Copy exactly the lines of the material below that run from the one containing "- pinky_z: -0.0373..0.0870" through the one containing "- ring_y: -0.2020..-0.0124". Copy no other lines.

*** Block opens ***

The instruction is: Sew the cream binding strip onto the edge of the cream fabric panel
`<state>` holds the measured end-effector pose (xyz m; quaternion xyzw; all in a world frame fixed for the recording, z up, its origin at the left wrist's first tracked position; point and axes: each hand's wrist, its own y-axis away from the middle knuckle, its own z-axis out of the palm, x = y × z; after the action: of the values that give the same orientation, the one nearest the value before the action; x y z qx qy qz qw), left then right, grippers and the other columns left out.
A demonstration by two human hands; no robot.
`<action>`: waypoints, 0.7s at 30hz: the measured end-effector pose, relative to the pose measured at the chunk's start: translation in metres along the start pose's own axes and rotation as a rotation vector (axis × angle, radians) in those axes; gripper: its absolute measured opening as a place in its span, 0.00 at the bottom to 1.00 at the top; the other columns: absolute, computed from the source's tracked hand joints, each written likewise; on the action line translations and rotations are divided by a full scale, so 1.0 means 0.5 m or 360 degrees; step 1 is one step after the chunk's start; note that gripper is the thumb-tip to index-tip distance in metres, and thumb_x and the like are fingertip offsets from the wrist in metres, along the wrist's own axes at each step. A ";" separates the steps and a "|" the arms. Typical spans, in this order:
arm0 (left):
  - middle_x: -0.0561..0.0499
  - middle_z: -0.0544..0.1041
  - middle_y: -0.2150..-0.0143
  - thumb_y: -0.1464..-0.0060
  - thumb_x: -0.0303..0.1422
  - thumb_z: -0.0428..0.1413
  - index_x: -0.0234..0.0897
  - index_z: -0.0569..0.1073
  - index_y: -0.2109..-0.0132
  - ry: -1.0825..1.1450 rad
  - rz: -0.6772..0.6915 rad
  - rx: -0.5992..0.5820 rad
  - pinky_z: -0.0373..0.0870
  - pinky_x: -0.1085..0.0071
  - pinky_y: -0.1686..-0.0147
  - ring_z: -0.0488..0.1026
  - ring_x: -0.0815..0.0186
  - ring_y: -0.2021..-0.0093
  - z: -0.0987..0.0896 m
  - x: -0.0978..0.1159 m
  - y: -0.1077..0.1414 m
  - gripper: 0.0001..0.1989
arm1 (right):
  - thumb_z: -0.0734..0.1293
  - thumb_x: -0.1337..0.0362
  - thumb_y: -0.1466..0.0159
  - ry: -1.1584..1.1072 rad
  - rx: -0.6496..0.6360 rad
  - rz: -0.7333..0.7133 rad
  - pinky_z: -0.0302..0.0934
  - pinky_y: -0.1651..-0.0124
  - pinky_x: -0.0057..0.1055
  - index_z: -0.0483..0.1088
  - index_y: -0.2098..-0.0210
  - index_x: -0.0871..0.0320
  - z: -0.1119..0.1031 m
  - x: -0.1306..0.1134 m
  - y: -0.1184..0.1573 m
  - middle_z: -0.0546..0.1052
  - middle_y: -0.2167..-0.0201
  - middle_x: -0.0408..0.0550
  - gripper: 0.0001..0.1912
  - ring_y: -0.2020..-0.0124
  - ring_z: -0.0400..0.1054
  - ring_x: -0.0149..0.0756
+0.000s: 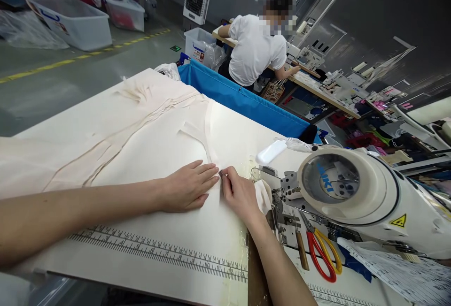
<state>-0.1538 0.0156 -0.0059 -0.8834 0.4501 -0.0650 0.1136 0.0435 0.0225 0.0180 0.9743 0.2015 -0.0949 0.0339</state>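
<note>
My left hand lies flat on the white table, its fingers stretched out over the lower end of a pale cream fabric strip. Close to those fingertips, my right hand pinches a small dark piece between thumb and fingers; its kind is too small to make out. The strip curves up toward a layered spread of cream fabric on the left. To the right of my right hand stands a white sewing machine, with a bit of white cloth beside its needle area.
Red-and-yellow-handled scissors and a wooden-handled awl lie below the machine head. A printed ruler runs along the table's near side. Behind the table hangs a blue cloth bin; beyond it a co-worker sits sewing.
</note>
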 end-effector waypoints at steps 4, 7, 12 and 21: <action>0.36 0.70 0.38 0.37 0.35 0.47 0.27 0.69 0.41 0.0006 0.0012 0.0047 0.58 0.56 0.40 0.64 0.51 0.36 0.004 0.000 0.001 0.22 | 0.53 0.67 0.30 -0.0003 -0.0035 -0.0037 0.46 0.73 0.29 0.64 0.59 0.55 -0.009 0.008 0.010 0.76 0.74 0.42 0.09 0.74 0.71 0.38; 0.37 0.69 0.37 0.37 0.35 0.48 0.28 0.69 0.40 0.0027 0.0001 0.0078 0.57 0.56 0.40 0.64 0.51 0.36 0.008 0.000 0.003 0.22 | 0.54 0.66 0.31 -0.0028 -0.0083 -0.0068 0.48 0.72 0.29 0.64 0.61 0.54 -0.022 0.025 0.036 0.74 0.76 0.41 0.08 0.76 0.69 0.37; 0.37 0.68 0.36 0.36 0.35 0.46 0.28 0.67 0.39 0.0031 0.0013 0.0026 0.56 0.55 0.39 0.62 0.52 0.35 0.007 0.005 0.001 0.23 | 0.53 0.66 0.31 -0.0062 -0.0105 -0.0067 0.50 0.71 0.29 0.62 0.61 0.55 -0.027 0.041 0.062 0.74 0.76 0.41 0.08 0.75 0.69 0.38; 0.41 0.71 0.39 0.35 0.31 0.43 0.30 0.69 0.40 0.0150 0.0004 0.0116 0.56 0.56 0.37 0.66 0.56 0.38 0.009 0.006 -0.002 0.20 | 0.53 0.67 0.30 -0.0095 -0.0071 -0.0071 0.51 0.72 0.29 0.62 0.59 0.55 -0.014 0.020 0.026 0.76 0.72 0.42 0.08 0.73 0.72 0.39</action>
<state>-0.1503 0.0141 -0.0100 -0.8741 0.4533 -0.1227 0.1245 0.0590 0.0153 0.0231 0.9653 0.2243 -0.1200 0.0593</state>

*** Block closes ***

▸ **EXERCISE ANSWER**:
  - pinky_z: -0.0373..0.0870
  - pinky_x: -0.1085..0.0071
  - pinky_y: -0.1686..-0.0147
  - ring_z: -0.0488..0.1026
  - ring_x: -0.0815..0.0186
  - ring_y: -0.2021..-0.0093
  - z: -0.0987..0.0896 m
  - x: -0.0978..0.1159 m
  - y: -0.1077..0.1414 m
  - gripper: 0.0001..0.1989
arm1 (right):
  - thumb_z: -0.0734..0.1293
  - thumb_x: -0.1337..0.0362
  - thumb_y: -0.1466..0.0159
  - ry: -1.1584..1.1072 rad
  - rx: -0.6496..0.6360 rad
  - rz: -0.7333..0.7133 rad
  - pinky_z: -0.0302..0.0934
  - pinky_y: -0.1651..-0.0124
  - pinky_x: -0.0057..0.1055
  - index_z: -0.0483..0.1088
  - index_y: -0.2098..-0.0210
  - index_x: -0.0871..0.0320
  - z: -0.1119..0.1031 m
  - x: -0.1306..0.1134 m
  - y: -0.1184..0.1573 m
  - middle_z: -0.0546..0.1052
  - middle_y: -0.2167..-0.0201
  - middle_x: -0.0408..0.0550
  - gripper: 0.0001..0.1912
  - ring_y: -0.2020..-0.0124

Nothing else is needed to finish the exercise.